Mother-in-law jokes and other bus-based beach-bound banter in Valencia

 

Your man on the bus seemed unpromising at first. In his seventies, and swaddled in one of those indeterminately brown coats favoured by pensioners the world over, he was complaining about the heat to start with. He stood up to open a window, and that got us talking.

I’d said I wouldn’t complain about it being 20 degrees at the end of December, like, ever. He asked me, in Spanish, ‘Are you French?’

To be fair, I often seem to be mistaken for a Frenchman in Spain. Given that they’re no more known than the Spanish for producing over six foot specimens with pale skin, blue eyes and a ginger beard, I can only assume it’s my accent: I explained that, no, I’d learned it at school, but as soon as I learned Spanish, all the French had gone. Desaparecido. Disparu, for that matter.
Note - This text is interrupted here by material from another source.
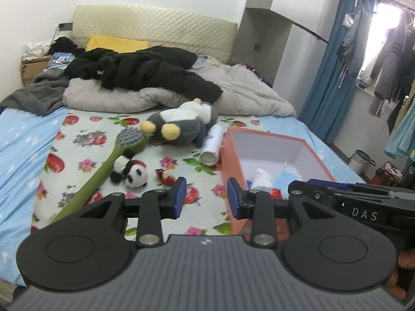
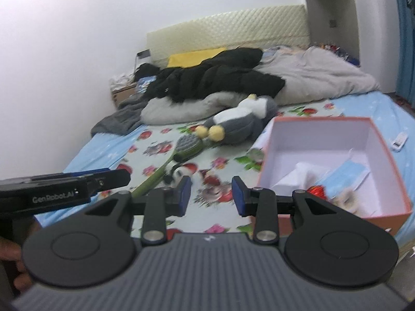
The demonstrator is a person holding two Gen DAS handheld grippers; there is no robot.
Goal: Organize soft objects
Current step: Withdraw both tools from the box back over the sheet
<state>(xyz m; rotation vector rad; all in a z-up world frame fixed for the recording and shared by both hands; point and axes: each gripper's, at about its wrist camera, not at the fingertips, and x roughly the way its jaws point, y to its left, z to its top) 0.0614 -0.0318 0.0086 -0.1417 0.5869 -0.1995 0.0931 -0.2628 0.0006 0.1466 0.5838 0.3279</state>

He confided in me that he spoke five languages: ‘Español, Valenciano, Frances, Claro, y Directo.’ Then, as the bus rattled on, he was full of banter: recommendations for the restaurant to go to when we got to the beach; notes and queries on the English sense of humour; and a story about his Edinburgh-based nephew’s medical career in Edinburgh when I assured him I was no more English than I was French.

He really was the best kind of random bus companion you could encounter: interested, interesting, an inquiring mind full of wisdom and humour. Although I didn’t try out my French on him – as I may have said already, it takes a left turn south of the Pyrenees these days before the end of the first sentence – he was obviously serious about his study of that tongue. And Clear and Direct, for that matter.

In language, he opined, there are often layers of meaning that are hard to appreciate as a non-native speaker. For example, he said, he had asked his French teacher what the difference was in that idiom between horrible and terrible. The Frenchman thought for a moment, and then gave the example of taking your mother in law to the beach with your family.

If your mother-in-law went swimming and was swept out to sea, he said, that would be horrible. On the other hand, if the tide brought her back in again, that would be terrible.

He got off well before the beach, having given me directions to the restaurant, and a recommendation that I try a dish of baby eels there as an aperitivo. He was going to eat, he said, at his wife’s house. Which was also his house. He was gone before he could explain that one more fully.

So, every guide book will tell you one of the places to visit when you’re in Valencia is the beach. And they’re right: I can imagine on a summer’s day the place is rammed with locals, tourists and beach bums alike, each of these tribes vying for supremacy, or at least first dibs on looking cool with a glass of something in hand.

On the other hand, we went on 30th of December, but even then it was pretty busy. So, to add in the boring travel book bit, the bus you get is a 32, and the area you’re heading for is variously called las Arenas, Playa Malvarrosa, or after the fishing village a bit inland, El Cabañal. We followed our new friend’s advice and got off at the first stop as the bus swings left along the sea front. From there, you head onto the front and turn right for a boardwalk cluttered with shops and restaurants, with a massive flagpole along at the far end.

To be honest, we didn’t follow your man’s recommendation of La Pepica – which I’d already read in a guide book was the one to go for. It had obviously benefitted from quite a few recommendations along the way; it was the swankiest of several restaurants who were aspiring to be swanky, and the prices were of commensurate swankiness. This isn’t like the beach front places I mentioned in Malaga: it’s been discovered long ago, so there are menus in English and meeters and greeters trying to grab you in – something that always makes me want to walk on.

That said, the inevitable paella we had in the place we went to was first class – we shared a vegetable one and an arroz a banda, similar to paella with shrimp and squid, preceded by a first course of calamares and salad. Not cheap. However, they have a bit of a captive audience: I set off in the direction of El Cabañal to see if there was something more authentic and inexpensive, but there seemed to just be block after block of flats before you got to anything approaching a village centre. Maybe worth a further explore if you’re feeling adventurous and you’re up for a decent walk.

Despite that, the beach is well worth a visit when you’re in Valencia. The locals still go there too, and it fairly buzzes with life. Even if you don’t get the best mother in law jokes on the way there.